Raw data:
§ §

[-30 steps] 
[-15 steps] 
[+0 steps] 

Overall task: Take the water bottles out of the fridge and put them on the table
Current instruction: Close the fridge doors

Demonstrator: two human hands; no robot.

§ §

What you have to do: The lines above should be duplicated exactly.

Completed exercise:
[-30 steps] 
[-15 steps] 
[+0 steps] 

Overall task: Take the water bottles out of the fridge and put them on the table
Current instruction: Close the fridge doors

Demonstrator: two human hands; no robot.

This finishes the output for the exercise.